As cases decline, Covid-19 test centres in Kathmandu are desolate lot

South Asia Check / December 28, 2022

The laboratories that cannot establish relationships with manpower agencies have little work related to PCR tests.

On a Tuesday afternoon in mid-December, the billing and sample collection chambers at the Central Diagnostic Laboratory at Kamalpokhari in Kathmandu bore an eerie silence. For much of the 90 minutes that a South Asia Check reporter spent in and around the lab, hardly anyone came in to get a Covid-19 polymerase chain reaction test done.

A year ago, silence would have been the last word to explain the scene in the laboratory. It would buzz with all kinds of customers–patients and travellers alike–waiting to get their Covid-19 tests done as the number of patients spiked. It handled around 2,000 Covid-19 tests a day in the thick of the pandemic, as per a laboratory staff member. But now, as Covid-19 infection comes down to a single digit per day, all the laboratories get is the travellers getting mandatory tests done.

A representative image of Covid-19 test. Photo:Pixabay.

On December 27, for instance, only 527 PCR tests were reported across the country. Only eight new cases were updated through PCR on that day, with the number of active cases being just sixteen. A December 12 data from the National Public Health Laboratory shows only 6 Covid-19 tests were performed in the laboratory in 24 hours.
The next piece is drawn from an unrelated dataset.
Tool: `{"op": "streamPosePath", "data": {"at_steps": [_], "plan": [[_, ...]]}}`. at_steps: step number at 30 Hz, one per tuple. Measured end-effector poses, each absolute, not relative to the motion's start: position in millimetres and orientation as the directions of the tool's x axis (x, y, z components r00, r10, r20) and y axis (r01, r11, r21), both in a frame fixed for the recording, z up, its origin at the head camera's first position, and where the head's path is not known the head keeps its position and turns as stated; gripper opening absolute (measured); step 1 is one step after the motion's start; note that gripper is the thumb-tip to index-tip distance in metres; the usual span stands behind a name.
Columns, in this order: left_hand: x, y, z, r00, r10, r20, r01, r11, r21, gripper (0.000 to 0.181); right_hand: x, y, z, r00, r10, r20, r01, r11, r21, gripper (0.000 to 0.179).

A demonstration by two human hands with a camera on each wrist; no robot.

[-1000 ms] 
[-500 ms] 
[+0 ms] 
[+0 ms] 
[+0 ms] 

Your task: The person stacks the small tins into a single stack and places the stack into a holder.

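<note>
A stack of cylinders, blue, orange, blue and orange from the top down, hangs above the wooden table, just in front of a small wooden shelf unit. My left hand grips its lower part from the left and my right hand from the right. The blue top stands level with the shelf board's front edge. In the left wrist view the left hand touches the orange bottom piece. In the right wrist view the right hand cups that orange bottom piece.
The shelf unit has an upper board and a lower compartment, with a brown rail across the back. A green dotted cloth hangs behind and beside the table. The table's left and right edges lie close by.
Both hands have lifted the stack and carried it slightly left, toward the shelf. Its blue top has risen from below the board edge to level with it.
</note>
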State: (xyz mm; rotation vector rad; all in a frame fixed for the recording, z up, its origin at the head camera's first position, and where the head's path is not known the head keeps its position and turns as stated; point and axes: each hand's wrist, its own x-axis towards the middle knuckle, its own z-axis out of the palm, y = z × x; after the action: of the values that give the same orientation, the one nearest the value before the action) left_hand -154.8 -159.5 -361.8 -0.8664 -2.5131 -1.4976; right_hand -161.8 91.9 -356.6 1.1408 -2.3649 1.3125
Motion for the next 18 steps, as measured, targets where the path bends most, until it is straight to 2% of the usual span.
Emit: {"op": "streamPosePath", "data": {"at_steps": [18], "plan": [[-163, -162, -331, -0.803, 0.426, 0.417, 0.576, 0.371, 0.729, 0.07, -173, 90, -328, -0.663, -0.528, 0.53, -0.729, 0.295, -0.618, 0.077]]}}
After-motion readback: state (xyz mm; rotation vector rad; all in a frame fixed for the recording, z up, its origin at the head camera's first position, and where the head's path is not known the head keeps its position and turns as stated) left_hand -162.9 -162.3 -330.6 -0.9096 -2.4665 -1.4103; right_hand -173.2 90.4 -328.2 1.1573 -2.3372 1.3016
As the number of patients decreases, laboratories now depend on their business relationships with manpower agencies for work. The customers getting their Covid-19 tests done for foreign travel visit the laboratories with which their manpower companies have a business relationship. The labs that cannot establish such relationships get little to no work.

Samikshya Diyali, an executive in the PCR report section of the Star Hospital in Lalitpur, told South Asia Check they receive around 25 patients per day, most of the customers being those who need a PCR test to fly abroad.

Similarly, Lok Bandhu Chaudhary, Information Officer at the National Public Health Laboratory, said only a few people were showing up for the Covid-19 PCR tests, most of whom are travellers.

Even as the decline in cases comes as positive news, laboratories that set up equipment for Covid-19 PCR tests are left to wonder what happens to their equipment and employees.

The decline in PCR tests has affected the workflow of the laboratories, which have had to lay off their staff. “Since sample collection is low these days, we have reduced our workforce from 108 to 68 individuals,” said Kamalesh Yadav, laboratory in-charge of Central Diagnostic Laboratory.

An executive at another Kathmandu-based laboratory said it is shifting its focus back to molecular lab technology after the Covid-19 rush. This, though, has affected the earnings of the laboratories. “Surviving just on research is not an option here in Nepal. Laboratories are earning virtually nothing and are forced to reduce their manpower or leave their machines unused,” the executive, who wished to remain anonymous, told South Asia Check.

With the global decline in the number of Covid-19 cases, except for a few countries like China and Japan that have reported significant spikes recently, scientists are wondering if Covid-19 as a “pandemic” is over. For Dr. Sher Bahadur Pun, Chief of the Clinical Research Unit at the Sukraraj Tropical and Infectious Disease Hospital in Kathmandu, it is time to reconsider Covid-19 as a pandemic. “The strength of SAR-COV-2 had weakened in the post-vaccination era”, Dr. Pun wrote in a recent opinion piece in the December 20 edition of The Kathmandu Post.

Meanwhile, the government is concerned over increased Covid-19 cases due to new variants in neighboring countries. On December 24, the Ministry of Health and Population reiterated that the risk of Covid-19 is still there and urged people to follow health precautions and get jabbed.